In 1990, King married smooth jazz guitarist Freddie Fox. In 1997, she lost three family members to various illnesses. In 1987 her daughter Johnniea was born with brain damage and other health problems, dying two years later.

Career
At the beginning of her career the name Evelyn King sounded "too grown-up" so the name "Champagne" was added. King released her debut studio album, Smooth Talk, in 1977. It included the song "Shame", which is her only top-ten on the Billboard Hot 100, peaking at No. 9; the song also reached No. 7 Soul and No. 8 on the dance chart. The record was eventually certified gold. Another single from that album, "I Don't Know If It's Right", peaked at No. 23 on the Billboard Hot 100 and No. 7 Soul; it would become her second certified gold single. In 1981, the single "I'm in Love" was released from the same-titled album; it reached No. 1 on the R&B singles chart and dance chart in August of that year; it also peaked at No. 40 on the pop chart.
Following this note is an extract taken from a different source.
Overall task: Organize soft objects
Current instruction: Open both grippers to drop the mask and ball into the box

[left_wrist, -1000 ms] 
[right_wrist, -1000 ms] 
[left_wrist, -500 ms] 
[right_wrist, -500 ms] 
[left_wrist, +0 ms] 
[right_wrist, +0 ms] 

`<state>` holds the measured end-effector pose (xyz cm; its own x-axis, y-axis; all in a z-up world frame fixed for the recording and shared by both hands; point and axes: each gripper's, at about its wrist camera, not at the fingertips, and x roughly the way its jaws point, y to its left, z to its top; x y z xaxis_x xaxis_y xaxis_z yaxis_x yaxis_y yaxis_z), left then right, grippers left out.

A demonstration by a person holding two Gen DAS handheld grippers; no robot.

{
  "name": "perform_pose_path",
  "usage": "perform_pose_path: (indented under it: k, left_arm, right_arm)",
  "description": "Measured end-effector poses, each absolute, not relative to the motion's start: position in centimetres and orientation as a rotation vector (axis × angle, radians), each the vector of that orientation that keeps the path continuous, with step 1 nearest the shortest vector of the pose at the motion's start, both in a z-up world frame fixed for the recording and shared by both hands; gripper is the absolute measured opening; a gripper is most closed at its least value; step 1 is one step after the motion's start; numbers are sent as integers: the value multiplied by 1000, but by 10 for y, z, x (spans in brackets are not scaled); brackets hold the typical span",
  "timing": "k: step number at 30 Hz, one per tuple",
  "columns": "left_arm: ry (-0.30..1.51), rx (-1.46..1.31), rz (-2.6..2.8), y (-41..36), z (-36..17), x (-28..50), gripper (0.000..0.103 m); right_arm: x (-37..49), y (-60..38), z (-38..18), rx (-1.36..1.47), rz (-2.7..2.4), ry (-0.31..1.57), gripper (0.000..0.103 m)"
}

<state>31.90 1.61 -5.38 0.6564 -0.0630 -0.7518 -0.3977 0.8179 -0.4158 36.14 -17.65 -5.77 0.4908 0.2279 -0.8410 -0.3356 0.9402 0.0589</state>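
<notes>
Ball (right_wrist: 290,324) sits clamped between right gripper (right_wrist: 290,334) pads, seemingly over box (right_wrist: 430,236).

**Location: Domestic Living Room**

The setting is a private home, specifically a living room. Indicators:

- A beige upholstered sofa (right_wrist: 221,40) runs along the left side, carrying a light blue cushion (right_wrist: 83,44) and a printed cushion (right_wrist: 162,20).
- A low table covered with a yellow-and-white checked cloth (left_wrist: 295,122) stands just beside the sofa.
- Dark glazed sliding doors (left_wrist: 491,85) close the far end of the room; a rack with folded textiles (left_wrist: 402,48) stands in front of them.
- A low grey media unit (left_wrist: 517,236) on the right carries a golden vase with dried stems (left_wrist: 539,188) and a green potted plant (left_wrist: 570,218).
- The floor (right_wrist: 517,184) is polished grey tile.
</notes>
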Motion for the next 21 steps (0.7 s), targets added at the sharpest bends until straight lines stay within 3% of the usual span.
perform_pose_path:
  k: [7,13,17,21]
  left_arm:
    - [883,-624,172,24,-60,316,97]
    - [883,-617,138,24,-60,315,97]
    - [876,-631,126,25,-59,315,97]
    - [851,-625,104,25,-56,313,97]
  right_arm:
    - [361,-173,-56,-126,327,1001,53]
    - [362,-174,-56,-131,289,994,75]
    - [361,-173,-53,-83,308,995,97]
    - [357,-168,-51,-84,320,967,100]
In 1982, King released the album, Get Loose. It yielded a top-twenty pop and #1 Soul hit with the single, "Love Come Down". The song also peaked at No. 1 on the dance chart and reached the UK Singles Chart top-ten, peaking at No. 7 for three weeks. The follow-up, "Betcha She Don't Love You", peaked at No. 2 on the Soul chart and No. 49 on the pop chart. From the mid- to late-1980s, King would continue to chart on the Soul chart, placing eight singles in the Soul top-twenty, with three making it to the top-ten.

On September 20, 2004, King's "Shame" became one of the first records to be inducted into the Dance Music Hall of Fame at a ceremony held in New York's Spirit club.

Health crisis, and subsequent return to music
In 2006, King had a uterine fibroid for which she had to be resuscitated for after she had stopped breathing. She said that it was akin to "having a baby inside" of her.

On August 14, 2007, King released her first studio album in 12 years, Open Book.  It featured the single "The Dance", which peaked at No. 12 on the Hot Dance Club Play Chart. In 2011, King also collaborated with deep house producer Miguel Migs, on the track "Everybody", which was included on his album Outside the Skyline. "Everybody" was released as a single on July 19, 2011.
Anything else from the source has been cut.